_Aim of the exercise:_ Restate word for word the lines of the material below, from the line with "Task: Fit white" to the line with "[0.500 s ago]", both lines included, and no others.

_Data below:_
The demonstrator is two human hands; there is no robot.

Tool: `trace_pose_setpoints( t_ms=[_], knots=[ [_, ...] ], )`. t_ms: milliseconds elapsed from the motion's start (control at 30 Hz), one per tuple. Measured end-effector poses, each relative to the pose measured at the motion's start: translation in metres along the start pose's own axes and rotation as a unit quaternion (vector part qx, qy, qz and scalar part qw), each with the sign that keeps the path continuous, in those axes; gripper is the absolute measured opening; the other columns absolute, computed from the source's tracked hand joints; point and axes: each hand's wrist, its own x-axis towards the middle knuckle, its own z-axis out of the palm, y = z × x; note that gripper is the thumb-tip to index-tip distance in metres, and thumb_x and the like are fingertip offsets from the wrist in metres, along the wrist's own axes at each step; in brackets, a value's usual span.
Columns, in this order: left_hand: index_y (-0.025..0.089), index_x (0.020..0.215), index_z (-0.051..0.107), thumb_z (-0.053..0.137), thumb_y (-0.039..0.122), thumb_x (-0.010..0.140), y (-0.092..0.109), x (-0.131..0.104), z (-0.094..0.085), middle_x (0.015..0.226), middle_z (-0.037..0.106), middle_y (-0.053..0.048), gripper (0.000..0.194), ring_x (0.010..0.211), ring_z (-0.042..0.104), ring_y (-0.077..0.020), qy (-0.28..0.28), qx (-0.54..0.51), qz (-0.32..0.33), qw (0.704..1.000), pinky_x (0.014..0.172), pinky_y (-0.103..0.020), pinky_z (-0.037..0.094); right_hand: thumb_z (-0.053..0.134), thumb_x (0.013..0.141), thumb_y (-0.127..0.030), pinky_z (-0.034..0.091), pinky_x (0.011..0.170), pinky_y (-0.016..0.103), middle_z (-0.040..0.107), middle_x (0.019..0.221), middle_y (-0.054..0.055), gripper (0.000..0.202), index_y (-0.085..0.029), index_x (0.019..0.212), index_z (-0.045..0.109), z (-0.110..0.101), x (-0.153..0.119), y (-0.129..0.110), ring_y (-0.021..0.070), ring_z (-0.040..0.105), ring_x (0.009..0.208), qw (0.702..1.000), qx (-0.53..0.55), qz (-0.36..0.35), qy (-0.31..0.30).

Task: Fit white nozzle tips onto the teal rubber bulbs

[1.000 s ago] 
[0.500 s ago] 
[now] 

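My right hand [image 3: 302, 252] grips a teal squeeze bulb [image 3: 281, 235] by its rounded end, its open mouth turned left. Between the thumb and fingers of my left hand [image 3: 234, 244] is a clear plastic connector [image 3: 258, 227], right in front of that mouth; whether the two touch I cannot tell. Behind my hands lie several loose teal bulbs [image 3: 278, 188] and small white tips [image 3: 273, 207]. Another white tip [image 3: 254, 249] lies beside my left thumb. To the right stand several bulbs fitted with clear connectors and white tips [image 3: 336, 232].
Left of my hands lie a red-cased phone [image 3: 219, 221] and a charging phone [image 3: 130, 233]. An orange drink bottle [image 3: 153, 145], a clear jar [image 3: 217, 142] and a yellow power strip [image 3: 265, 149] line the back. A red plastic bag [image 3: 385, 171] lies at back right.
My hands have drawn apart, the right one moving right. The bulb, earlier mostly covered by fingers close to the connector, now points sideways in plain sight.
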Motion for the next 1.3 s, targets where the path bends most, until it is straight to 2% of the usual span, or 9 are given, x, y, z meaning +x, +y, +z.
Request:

_Your solution:_
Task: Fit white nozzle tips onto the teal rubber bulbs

[1.000 s ago] 
[0.500 s ago] 

This completes the required output.